*YOUR ASSIGNMENT*:
Each line in the entries below that holds the string "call" is to be listed.

*RECORDS SUPPLIED*:
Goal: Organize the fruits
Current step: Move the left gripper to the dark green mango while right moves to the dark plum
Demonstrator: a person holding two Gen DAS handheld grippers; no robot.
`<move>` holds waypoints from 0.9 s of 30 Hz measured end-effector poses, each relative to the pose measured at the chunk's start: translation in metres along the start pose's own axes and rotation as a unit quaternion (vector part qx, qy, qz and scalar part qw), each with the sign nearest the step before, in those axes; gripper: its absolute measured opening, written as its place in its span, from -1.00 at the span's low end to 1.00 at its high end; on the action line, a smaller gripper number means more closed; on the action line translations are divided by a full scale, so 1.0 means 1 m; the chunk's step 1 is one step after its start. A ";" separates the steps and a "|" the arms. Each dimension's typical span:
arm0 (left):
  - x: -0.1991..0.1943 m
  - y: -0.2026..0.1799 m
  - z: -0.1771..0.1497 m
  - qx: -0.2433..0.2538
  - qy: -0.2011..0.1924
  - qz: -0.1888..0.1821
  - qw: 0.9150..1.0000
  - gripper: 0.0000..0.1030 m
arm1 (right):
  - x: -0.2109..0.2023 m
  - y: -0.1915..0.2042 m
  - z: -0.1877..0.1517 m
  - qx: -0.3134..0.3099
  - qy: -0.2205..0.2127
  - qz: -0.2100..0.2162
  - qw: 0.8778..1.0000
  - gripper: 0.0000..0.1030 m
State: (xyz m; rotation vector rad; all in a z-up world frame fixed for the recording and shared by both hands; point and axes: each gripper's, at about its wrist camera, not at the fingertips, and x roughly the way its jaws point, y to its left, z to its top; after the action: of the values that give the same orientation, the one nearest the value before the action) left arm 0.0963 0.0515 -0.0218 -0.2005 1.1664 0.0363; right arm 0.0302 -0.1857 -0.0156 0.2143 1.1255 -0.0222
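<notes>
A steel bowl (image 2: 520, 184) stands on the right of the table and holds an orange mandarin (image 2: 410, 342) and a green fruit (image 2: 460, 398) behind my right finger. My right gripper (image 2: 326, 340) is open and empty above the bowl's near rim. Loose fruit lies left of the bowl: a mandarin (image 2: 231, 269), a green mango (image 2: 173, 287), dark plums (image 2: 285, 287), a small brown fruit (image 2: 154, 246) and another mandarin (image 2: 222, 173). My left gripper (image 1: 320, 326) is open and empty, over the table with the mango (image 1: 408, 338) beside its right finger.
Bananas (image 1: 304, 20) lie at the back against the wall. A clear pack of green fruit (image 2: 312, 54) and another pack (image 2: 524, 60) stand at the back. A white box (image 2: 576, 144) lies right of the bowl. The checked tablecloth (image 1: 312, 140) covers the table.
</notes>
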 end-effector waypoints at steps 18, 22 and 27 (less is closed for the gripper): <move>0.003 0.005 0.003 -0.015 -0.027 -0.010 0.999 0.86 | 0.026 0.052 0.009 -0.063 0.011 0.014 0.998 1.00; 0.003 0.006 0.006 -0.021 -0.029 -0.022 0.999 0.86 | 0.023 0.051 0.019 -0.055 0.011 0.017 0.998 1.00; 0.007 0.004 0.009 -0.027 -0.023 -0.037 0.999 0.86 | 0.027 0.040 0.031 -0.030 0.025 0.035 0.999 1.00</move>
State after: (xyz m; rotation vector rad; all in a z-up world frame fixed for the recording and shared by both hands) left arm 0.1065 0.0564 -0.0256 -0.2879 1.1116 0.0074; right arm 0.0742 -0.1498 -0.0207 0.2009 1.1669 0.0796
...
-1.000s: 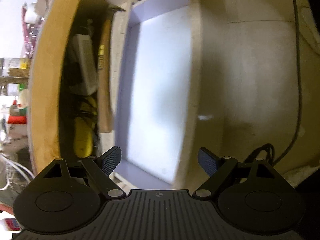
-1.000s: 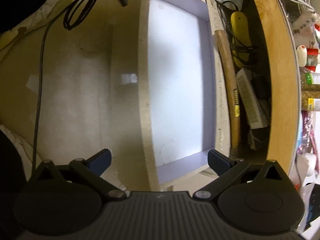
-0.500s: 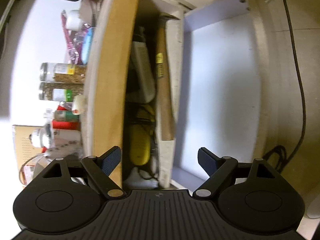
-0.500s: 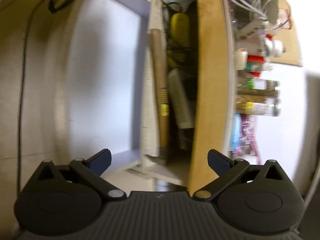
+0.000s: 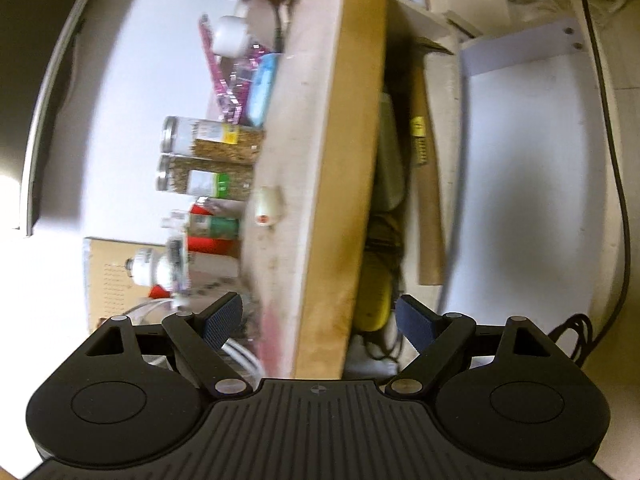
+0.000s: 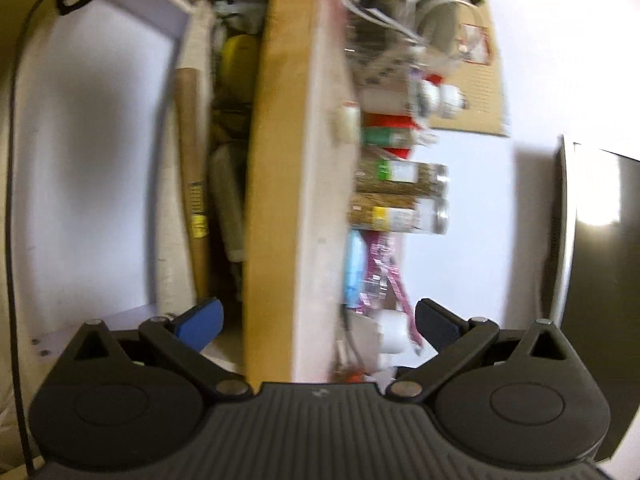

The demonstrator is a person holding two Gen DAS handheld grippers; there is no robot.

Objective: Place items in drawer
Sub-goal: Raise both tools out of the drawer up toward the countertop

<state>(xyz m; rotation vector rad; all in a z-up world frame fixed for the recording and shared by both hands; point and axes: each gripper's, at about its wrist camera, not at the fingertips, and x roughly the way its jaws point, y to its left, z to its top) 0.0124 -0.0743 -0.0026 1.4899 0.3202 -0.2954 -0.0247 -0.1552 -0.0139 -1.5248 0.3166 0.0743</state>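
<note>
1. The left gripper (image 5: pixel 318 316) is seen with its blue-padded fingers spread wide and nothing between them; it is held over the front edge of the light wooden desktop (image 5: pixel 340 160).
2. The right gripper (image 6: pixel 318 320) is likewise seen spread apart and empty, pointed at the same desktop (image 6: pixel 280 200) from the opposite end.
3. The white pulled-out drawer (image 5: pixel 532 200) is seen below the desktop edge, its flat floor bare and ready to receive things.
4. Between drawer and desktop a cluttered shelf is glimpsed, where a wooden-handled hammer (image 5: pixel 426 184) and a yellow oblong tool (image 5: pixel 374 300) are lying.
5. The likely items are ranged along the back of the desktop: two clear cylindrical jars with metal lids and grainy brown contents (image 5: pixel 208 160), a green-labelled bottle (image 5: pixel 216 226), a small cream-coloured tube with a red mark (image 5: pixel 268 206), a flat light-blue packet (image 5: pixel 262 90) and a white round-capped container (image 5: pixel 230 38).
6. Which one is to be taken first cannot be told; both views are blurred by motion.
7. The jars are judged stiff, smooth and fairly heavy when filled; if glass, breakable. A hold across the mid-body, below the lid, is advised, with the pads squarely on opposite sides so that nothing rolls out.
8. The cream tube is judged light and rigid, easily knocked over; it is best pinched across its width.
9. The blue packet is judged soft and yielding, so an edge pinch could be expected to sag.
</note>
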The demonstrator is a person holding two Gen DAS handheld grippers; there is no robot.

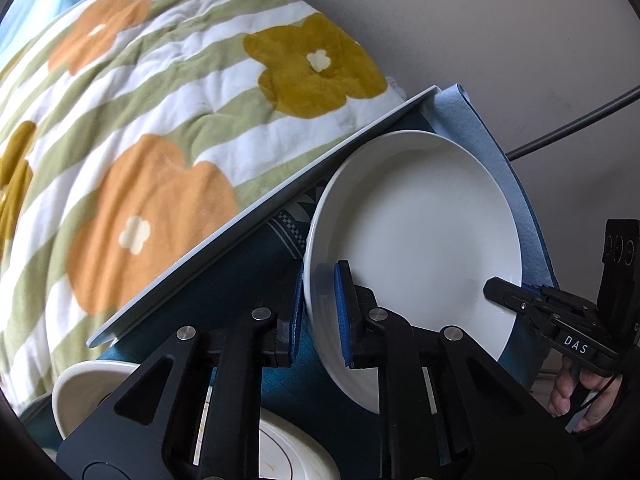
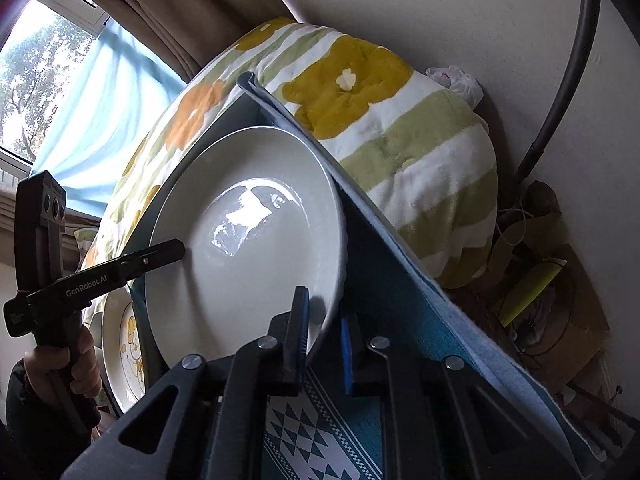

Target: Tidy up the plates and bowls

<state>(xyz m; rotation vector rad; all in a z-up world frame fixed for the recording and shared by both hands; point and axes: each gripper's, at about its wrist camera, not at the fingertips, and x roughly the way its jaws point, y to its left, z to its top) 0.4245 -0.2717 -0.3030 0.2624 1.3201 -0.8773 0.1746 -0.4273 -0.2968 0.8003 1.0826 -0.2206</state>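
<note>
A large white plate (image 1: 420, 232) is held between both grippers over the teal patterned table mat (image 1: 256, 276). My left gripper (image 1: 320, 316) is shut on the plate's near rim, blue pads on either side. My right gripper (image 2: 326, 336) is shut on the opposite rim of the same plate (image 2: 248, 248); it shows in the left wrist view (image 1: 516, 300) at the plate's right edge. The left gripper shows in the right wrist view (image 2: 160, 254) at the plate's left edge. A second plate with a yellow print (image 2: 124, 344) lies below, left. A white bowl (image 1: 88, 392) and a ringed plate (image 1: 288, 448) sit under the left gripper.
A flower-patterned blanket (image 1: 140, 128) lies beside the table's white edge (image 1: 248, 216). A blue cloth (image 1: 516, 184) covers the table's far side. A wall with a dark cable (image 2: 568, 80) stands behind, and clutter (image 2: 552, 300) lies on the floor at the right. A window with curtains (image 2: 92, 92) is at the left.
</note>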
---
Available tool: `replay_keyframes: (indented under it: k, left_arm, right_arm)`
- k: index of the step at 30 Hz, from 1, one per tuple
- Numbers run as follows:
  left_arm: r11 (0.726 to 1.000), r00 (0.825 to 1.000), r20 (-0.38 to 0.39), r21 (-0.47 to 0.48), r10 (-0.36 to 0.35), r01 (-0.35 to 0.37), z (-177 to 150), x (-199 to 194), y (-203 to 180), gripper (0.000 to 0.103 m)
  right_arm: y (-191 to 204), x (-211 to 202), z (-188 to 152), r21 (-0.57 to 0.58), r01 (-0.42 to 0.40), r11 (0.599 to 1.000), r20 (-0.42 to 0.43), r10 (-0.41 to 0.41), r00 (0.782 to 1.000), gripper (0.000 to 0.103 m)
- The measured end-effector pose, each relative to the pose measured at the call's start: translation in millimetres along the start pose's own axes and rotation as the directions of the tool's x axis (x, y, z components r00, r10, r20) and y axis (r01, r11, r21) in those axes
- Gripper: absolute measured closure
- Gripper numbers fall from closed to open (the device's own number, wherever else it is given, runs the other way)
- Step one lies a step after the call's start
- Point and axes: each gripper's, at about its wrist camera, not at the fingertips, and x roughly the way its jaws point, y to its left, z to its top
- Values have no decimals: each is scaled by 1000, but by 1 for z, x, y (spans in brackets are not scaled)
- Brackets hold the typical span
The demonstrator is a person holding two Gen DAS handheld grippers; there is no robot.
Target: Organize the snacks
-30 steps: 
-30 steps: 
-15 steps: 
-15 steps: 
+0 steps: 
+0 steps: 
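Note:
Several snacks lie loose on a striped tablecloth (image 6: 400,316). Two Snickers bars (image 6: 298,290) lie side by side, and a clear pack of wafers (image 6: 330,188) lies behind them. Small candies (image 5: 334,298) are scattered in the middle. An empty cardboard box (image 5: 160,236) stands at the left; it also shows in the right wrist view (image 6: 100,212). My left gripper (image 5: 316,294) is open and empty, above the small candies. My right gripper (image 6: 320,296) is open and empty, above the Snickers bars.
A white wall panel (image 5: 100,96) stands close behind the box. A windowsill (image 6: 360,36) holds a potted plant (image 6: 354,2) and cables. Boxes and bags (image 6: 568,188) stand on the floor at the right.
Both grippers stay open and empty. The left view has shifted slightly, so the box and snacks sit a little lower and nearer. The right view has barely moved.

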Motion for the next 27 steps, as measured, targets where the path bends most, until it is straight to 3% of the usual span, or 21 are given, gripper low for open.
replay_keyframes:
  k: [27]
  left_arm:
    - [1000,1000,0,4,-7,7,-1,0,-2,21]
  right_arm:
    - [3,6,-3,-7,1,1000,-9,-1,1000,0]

*RESULT FOR THIS TASK*:
- The measured end-effector pose, each relative to the pose measured at the call's start: translation in millimetres along the start pose's own axes and rotation as the directions of the tool's x axis (x, y, z components r00, r10, r20) and y axis (r01, r11, r21) in those axes
- Step one lies a step after the call's start

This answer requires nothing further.